* [GOAL OF THE EXERCISE]:
In the entries below, find the line with "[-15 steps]" and the line with "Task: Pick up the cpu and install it". Repeat exactly everything between them, those two lines included, but not the pictures.

* [RECORDS TO USE]:
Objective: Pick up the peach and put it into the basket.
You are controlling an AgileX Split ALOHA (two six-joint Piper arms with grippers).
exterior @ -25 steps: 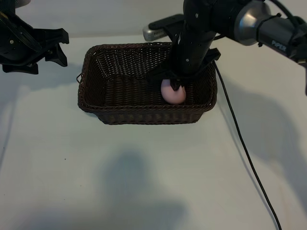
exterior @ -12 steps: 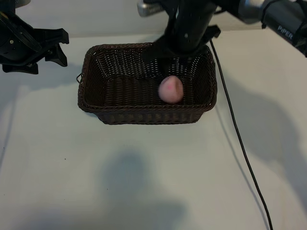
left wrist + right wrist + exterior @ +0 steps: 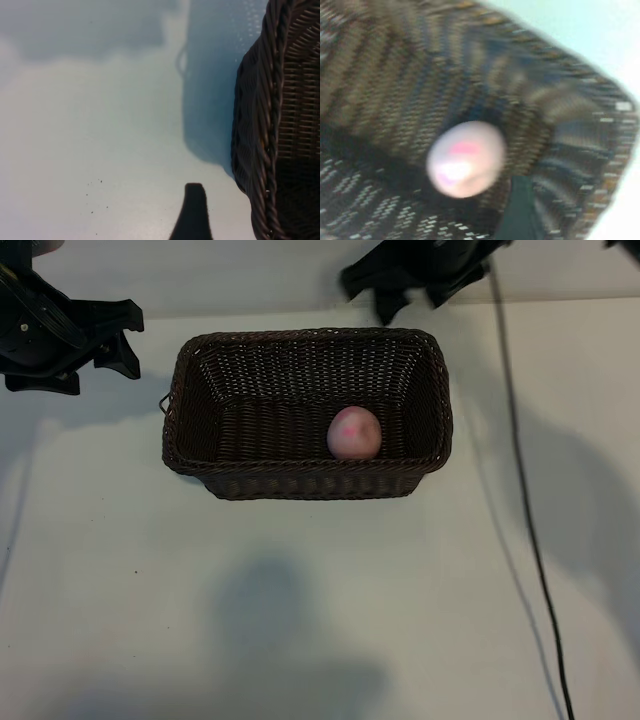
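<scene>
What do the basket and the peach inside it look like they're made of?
The basket looks like dark-brown woven wicker or rattan, possibly an imitation: interlaced strands and a braided rim, matte. The peach is smooth pale pink with a redder spot and a soft sheen; real or plastic cannot be told.

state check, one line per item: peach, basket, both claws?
Small rounded pale-pink peach: released, lying loose inside the basket near its right end.
Large rectangular dark-brown woven wicker basket: upright on the table, holding only the peach.
Right claw: open, empty, above the basket's far rim, clear of the peach.
Left claw: open, empty, parked left of the basket.
</scene>
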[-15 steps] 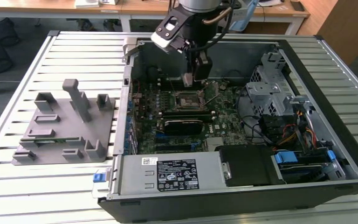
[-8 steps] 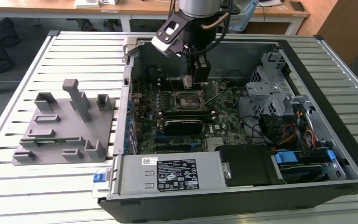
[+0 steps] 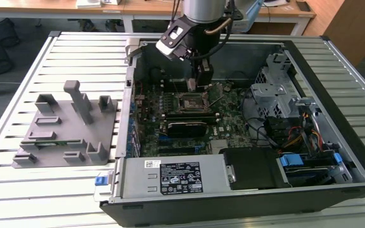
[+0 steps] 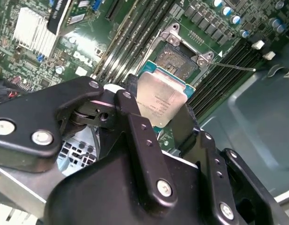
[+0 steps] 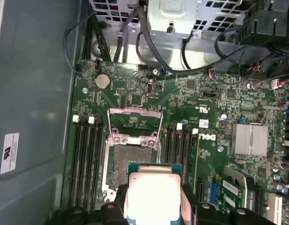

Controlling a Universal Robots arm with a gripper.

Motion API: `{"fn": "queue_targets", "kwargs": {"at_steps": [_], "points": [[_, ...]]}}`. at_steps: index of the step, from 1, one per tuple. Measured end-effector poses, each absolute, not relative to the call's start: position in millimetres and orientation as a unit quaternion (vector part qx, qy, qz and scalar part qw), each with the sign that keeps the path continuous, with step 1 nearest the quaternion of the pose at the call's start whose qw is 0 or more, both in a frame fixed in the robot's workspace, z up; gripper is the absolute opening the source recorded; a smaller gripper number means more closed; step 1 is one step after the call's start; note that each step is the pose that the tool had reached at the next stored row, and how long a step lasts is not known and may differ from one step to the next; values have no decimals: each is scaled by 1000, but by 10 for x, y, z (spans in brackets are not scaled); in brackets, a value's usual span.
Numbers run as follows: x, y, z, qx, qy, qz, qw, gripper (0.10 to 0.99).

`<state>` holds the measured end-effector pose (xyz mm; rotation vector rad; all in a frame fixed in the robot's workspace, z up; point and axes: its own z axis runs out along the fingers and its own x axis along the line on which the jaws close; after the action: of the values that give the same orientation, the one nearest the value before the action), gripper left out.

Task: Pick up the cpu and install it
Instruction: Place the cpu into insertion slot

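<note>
The cpu (image 4: 160,96) (image 5: 152,192), a flat square chip with a shiny silver top and a green rim, is held between my gripper's black fingers (image 4: 135,117). My gripper (image 3: 195,84) (image 4: 158,112) (image 5: 152,206) is shut on it and hangs just above the motherboard inside the open computer case (image 3: 334,61). The socket (image 3: 192,101) (image 4: 179,58) (image 5: 130,161) lies right below and slightly ahead of the chip, its metal load frame (image 5: 135,123) flipped open and the contact field bare.
A grey plastic fixture block (image 3: 68,130) sits on the slatted table at the exterior view's left. Around the socket stand memory slots (image 5: 85,161), a silver heatsink (image 5: 249,139), cables and a drive cage (image 3: 274,90). The power supply (image 3: 176,178) fills the case's near side.
</note>
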<state>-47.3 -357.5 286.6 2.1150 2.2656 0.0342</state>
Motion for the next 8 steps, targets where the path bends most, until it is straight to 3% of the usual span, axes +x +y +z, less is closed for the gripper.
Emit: {"fn": "queue_targets", "kwargs": {"at_steps": [8], "points": [[-472,-3493,2722,687,727,11,21,529]]}}
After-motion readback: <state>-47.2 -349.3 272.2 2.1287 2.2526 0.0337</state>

* [SOLUTION]:
[-15 steps] 
[-8 steps] 
[+0 steps] 
[+0 steps] 
[+0 steps] 

Controlling a Universal Robots arm with a gripper.

Motion API: `{"fn": "queue_targets", "kwargs": {"at_steps": [_], "points": [[_, ...]]}}`. at_steps: index of the step, from 1, one per tuple. Measured end-effector poses, each absolute, not relative to the call's start: position in millimetres and orientation as a unit quaternion (vector part qx, qy, qz and scalar part qw), each with the sign that keeps the path continuous, with step 1 nearest the quaternion of the pose at the call's start whose qw is 0 or more, both in a frame fixed in the robot's workspace, z up; gripper is the absolute opening the source recorded; a smaller gripper number means more closed; step 1 is one step after the call's start; note that each step is the pose that the tool had reached at the next stored row, and how long a step lasts is not known and may differ from one step to the next; values have no decimals: each is scaled by 1000, but by 10 for x, y, z (spans in brackets are not scaled); in brackets, a value's usual span.
Numbers run as follows: x, y, z, qx, qy, qz, qw, gripper (0.10 to 0.99).

`<state>` holds the measured end-effector pose (xyz mm; rotation vector rad; all in a frame fixed in the robot's workspace, z up; point and axes: its own z axis runs out along the fingers and its own x axis along the line on which the jaws close; after the action: of the values that give the same orientation, the one nearest the value before the action), gripper left out.

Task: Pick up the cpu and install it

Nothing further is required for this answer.